Oracle has long dominated the database market with an appliance-led business model that locks the customer in. But enterprises are waking up to the fact that relational databases cannot address all of today’s business requirements, and have started to look at alternative offerings from smaller, more focused companies.
Once such company is 10gen, the company behind MongoDB – an open source document database, popular among developers and IT professionals due to its agile and scalable approach. 10gen has more than 600 commercial customers including Cisco, Craigslist, Disney, EA, eBay, Ericsson, Forbes, Foursquare, Intuit, LexisNexis, McAfee, MTV, Salesforce.com, Shutterfly and Telefonica.
And Eliot Horowitz, CTO and co-founder of 10gen, explained at the company's latest user conference in London how it plans to continue chipping away at Oracle's core database market.
“The thing we really don't like about Oracle more than anything is the data model. We think that the relational data model is good for some use cases, but the document model is actually better for a large number of use cases,” he said.
“Storing things in documents versus a relational model is just is a very different experience from a developer standpoint, it has a lot of performance implications. And also, because of the data model, it lets us do horizontal scalability, which is very hard for a relational database.”
He said that developers are getting increasingly frustrated with their inability to innovate and change things quickly on Oracle. The shift to NoSQL databases like MongoDB is therefore being driven predominantly by the development community itself.
This is true both in large enterprises and SMEs, where the ability to innovate is perhaps most crucial, according to Horowitz. Enabling programmers to be more efficient allows the company to get features out faster, ultimately affecting the bottom line.
One example is online photo and video sharing service Shutterfly, which adopted MongoDB after massive data growth stretched the performance limits of its existing Oracle database. Applications took a long time to build properly and, once built, they wouldn’t perform quickly enough.
According to Kenny Gorman, director of data service at Shutterfly, the real “killer reason” for choosing MongoDB was its rich JSON-based data structure, which offers Shutterfly an agile approach to develop software. The Shutterfly team can quickly develop and deploy new Web 2.0 and social features that were difficult and costly to implement on their legacy system.
Shutterfly has also benefited from reliable sever support, improved system visibility and access to the open source MongoDB community. The company's switch from Oracle to MongoDB resulted in a nine-fold performance improvement and substantial cost reduction.

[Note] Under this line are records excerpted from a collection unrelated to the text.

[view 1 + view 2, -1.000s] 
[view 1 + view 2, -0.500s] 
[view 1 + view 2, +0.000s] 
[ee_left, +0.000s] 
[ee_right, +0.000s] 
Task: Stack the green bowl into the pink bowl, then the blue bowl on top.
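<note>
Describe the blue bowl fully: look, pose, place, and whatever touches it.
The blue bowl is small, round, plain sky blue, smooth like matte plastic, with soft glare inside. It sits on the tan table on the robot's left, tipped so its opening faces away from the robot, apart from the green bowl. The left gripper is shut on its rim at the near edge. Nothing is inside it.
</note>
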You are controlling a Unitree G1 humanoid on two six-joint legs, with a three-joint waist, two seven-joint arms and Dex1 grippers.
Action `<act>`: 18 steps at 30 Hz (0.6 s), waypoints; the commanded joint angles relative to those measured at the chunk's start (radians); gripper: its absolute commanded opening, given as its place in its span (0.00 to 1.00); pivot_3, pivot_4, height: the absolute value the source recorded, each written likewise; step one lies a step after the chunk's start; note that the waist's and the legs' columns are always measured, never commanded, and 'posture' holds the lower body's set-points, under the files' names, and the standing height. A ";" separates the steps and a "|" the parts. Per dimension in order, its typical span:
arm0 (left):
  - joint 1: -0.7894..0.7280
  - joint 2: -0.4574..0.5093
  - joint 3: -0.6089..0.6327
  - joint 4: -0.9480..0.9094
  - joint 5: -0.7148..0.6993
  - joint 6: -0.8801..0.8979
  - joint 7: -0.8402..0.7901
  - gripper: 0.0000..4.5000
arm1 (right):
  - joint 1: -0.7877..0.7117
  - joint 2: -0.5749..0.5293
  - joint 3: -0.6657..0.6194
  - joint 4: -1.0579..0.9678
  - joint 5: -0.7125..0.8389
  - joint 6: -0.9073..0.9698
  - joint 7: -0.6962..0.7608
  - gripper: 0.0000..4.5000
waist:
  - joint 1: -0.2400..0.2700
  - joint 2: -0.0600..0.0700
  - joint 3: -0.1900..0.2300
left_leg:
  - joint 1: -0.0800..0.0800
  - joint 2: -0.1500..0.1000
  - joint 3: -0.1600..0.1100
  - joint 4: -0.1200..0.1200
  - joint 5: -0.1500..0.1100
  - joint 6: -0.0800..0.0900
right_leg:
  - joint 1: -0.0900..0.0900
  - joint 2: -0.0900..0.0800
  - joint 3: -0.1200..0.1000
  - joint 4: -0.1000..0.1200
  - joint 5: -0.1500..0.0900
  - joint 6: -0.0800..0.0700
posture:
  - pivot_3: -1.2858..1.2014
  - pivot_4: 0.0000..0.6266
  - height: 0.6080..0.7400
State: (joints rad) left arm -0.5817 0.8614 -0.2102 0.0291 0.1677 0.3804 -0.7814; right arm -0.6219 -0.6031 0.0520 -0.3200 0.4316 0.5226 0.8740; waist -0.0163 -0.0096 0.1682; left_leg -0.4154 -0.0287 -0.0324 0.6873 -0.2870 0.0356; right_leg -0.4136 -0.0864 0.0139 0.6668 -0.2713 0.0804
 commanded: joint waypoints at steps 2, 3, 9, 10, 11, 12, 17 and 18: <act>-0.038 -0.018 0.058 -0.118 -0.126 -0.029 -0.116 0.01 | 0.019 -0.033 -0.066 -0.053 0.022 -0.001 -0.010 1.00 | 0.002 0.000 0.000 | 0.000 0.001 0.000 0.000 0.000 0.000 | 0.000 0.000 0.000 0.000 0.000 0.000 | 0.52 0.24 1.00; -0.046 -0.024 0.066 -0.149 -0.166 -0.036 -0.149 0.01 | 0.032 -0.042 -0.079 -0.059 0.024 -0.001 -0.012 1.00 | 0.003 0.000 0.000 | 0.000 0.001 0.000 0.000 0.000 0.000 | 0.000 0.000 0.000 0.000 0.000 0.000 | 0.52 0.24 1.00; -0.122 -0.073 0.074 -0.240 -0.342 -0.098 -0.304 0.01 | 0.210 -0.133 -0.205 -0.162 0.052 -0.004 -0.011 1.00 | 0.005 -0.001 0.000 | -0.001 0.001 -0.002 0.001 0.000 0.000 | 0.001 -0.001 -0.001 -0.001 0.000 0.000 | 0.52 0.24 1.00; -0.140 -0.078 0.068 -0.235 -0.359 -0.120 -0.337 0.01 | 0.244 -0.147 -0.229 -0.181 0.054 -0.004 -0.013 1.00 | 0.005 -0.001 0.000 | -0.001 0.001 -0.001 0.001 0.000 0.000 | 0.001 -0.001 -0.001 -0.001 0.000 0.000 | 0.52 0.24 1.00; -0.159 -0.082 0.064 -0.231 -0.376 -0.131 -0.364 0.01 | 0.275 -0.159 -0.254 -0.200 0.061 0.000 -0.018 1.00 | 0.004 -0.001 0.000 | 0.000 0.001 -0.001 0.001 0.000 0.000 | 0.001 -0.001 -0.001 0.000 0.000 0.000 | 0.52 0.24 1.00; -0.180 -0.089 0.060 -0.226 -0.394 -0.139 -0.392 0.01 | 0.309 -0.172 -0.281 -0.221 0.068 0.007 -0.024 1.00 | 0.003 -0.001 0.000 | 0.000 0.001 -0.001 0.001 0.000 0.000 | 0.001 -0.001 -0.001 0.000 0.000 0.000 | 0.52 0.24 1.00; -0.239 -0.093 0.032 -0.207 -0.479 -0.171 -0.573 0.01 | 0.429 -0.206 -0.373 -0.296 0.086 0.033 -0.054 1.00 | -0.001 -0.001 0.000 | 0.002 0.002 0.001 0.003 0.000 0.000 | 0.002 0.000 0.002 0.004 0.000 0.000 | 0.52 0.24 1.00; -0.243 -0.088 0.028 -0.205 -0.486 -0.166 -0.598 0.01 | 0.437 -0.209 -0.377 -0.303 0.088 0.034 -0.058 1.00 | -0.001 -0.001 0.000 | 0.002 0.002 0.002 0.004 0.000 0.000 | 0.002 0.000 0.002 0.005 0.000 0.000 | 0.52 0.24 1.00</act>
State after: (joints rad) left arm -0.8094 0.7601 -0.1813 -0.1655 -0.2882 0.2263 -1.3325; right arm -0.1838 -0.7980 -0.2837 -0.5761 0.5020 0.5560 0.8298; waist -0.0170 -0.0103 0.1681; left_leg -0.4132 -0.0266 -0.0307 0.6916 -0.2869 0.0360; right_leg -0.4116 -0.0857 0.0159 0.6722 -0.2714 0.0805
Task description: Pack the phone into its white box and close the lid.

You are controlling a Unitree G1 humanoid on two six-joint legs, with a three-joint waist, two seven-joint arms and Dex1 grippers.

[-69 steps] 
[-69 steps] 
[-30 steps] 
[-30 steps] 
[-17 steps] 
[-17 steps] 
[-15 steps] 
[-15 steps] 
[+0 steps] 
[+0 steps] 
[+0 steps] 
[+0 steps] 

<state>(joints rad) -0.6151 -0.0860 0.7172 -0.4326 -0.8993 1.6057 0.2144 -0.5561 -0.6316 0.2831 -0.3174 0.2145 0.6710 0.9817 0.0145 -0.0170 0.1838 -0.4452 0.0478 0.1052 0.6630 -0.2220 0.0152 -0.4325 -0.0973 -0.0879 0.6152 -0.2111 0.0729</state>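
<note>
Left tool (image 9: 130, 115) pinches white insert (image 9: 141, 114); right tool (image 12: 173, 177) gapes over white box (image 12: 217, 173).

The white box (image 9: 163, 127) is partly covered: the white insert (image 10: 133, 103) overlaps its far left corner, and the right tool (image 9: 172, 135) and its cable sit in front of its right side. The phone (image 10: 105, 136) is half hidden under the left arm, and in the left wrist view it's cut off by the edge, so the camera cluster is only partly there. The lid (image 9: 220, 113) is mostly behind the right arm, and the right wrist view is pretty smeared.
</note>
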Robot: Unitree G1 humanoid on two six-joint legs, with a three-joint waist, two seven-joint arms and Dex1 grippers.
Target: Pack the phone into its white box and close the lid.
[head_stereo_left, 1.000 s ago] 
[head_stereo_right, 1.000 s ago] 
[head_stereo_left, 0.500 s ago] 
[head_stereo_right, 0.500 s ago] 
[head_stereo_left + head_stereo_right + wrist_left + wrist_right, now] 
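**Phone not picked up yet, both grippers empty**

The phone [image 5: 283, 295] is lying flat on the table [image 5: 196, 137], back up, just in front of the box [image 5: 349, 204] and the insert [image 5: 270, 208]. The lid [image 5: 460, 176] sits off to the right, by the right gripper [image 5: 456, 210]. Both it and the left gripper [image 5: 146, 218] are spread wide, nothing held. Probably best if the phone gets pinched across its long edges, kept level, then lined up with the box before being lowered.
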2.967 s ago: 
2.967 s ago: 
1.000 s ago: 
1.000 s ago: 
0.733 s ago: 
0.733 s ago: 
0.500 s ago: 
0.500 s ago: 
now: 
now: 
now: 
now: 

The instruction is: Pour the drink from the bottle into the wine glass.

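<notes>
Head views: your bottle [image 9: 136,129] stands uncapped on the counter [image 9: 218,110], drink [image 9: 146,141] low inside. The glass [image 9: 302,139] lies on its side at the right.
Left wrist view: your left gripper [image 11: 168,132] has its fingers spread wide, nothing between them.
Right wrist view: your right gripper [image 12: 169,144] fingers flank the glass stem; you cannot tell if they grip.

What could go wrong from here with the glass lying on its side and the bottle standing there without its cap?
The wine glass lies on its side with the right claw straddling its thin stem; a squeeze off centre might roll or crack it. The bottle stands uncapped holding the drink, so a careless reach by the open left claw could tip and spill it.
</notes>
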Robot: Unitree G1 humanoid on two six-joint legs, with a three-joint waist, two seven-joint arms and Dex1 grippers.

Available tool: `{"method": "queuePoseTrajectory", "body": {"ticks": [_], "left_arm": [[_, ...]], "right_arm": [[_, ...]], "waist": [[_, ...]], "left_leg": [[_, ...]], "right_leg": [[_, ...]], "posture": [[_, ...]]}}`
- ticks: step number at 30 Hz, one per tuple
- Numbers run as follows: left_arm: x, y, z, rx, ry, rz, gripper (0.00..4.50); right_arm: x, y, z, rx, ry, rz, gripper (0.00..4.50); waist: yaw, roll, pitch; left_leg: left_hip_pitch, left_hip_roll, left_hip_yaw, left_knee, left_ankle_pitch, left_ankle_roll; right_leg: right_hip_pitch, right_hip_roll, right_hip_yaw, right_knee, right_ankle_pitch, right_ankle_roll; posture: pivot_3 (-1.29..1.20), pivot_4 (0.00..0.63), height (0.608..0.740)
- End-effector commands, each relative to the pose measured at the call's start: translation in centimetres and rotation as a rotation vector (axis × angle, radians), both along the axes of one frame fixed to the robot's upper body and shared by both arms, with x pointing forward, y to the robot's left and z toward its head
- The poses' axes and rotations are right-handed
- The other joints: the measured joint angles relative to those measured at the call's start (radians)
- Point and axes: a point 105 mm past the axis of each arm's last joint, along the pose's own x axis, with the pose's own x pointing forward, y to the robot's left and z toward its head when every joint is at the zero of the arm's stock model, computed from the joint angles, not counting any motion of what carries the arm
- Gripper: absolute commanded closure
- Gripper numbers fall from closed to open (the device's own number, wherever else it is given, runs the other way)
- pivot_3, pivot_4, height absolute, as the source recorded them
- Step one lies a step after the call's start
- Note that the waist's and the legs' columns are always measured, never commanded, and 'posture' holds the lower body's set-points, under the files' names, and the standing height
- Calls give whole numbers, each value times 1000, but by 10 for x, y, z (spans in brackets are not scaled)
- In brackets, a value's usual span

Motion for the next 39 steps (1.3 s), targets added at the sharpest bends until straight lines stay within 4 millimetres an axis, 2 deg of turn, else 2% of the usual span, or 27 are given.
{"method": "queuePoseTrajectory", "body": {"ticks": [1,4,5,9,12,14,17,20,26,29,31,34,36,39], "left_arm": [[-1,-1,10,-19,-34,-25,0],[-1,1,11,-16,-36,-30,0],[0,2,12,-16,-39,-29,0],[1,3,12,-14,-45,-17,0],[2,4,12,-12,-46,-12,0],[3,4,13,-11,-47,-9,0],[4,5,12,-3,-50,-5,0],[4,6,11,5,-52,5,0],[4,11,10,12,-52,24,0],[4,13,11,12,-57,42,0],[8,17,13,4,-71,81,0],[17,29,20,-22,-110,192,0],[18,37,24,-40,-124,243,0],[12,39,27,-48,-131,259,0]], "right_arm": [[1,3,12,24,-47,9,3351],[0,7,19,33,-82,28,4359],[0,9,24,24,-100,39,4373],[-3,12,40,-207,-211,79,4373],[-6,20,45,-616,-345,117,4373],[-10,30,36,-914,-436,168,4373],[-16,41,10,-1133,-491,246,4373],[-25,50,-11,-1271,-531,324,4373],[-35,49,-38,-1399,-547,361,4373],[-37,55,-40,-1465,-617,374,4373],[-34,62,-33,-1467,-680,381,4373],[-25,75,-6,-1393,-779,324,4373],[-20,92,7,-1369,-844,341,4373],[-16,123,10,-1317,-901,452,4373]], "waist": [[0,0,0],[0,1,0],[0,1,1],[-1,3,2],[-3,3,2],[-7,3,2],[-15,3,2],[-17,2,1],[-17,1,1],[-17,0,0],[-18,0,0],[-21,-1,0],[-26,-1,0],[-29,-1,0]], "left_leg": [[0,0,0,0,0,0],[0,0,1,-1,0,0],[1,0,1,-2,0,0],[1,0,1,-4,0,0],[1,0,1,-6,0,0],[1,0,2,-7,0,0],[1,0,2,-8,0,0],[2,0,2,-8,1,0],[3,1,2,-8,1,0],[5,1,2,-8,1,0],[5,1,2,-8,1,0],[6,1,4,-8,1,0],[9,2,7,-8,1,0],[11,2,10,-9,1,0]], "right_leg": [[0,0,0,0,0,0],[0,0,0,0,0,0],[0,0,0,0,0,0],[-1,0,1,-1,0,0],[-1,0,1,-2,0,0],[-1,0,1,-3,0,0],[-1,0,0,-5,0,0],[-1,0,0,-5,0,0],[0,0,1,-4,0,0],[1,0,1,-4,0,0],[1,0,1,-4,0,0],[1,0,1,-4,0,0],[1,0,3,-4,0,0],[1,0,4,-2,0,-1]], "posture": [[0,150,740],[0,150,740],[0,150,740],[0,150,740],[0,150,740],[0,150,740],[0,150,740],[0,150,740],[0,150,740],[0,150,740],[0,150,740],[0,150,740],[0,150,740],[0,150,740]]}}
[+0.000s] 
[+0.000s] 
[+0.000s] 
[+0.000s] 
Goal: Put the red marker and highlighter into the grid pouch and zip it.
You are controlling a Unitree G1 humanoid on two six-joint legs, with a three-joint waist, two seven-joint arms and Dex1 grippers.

Mobile operator O2 also uses MongoDB to deliver its Priority Moments location-based service, which delivers money saving deals from leading brands directly to O2 customers.
MongoDB offers auto-sharding architecture that allows O2 to easily add new machines and scale out without single points of failure. In addition, MongoDB provides geospatial features out of the box, and its flexible scheme enables continuous delivery of new features to the service.
Although MongoDB claims to be leading the NoSQL movement, Horowitz admitted that 10gen still has a long way to go before it can challenge Oracle's dominance. After all, the company is still less than five years old, and some enterprises can take a year to migrate their data, so refresh cycles are fairly long.
“We don't agree with Oracle's data model, but a lot of the other things that you get with Oracle or any relational database are very good, so we've got to bring those concepts to the document universe,” said Horowitz.
“That's just going to take a long time because Oracle's been doing this for 30 years and they've got a lot of very good features, and we've got a lot of catching up to do.”
10gen is therefore working to release new versions of its internal components and introduce new features that developers and enterprises are asking for, such as real-time aggregation, management tools and enterprise-grade security.
It is also working with a range of partners to extend the MongoDB ecosystem. These include companies that offer MongoDB as a managed services, such as Rackspace and Softlayer, BI companies like Jaspersoft that put a 'business front end' on the data, and companies offering third-party management applications.
“If you look at Oracle, you see that a lot in their ecosystem. They've got a bunch of their own stuff, there are a bunch of third party Oracle tools that are pretty popular. I don't think that's a bad thing, competition in that stuff is actually very good,” said Horowitz.
In Europe, 10gen is already gaining traction with web companies, banks and even the British government, and use cases vary widely, from large-scale consumer web applications to complex data modelling.
However, 10gen does not expect to be able to compete with Oracle in every area. Many companies will run Oracle side-by-side with a NoSQL database like and MongoDB in a hybrid deployment, and pick the features they like from each.
“There's definitely a use case for relational data models, I don't think that Mongo is going to be the best at every single thing. But I do think that a large percentage of applications could use Mongo instead of a data model,” he said.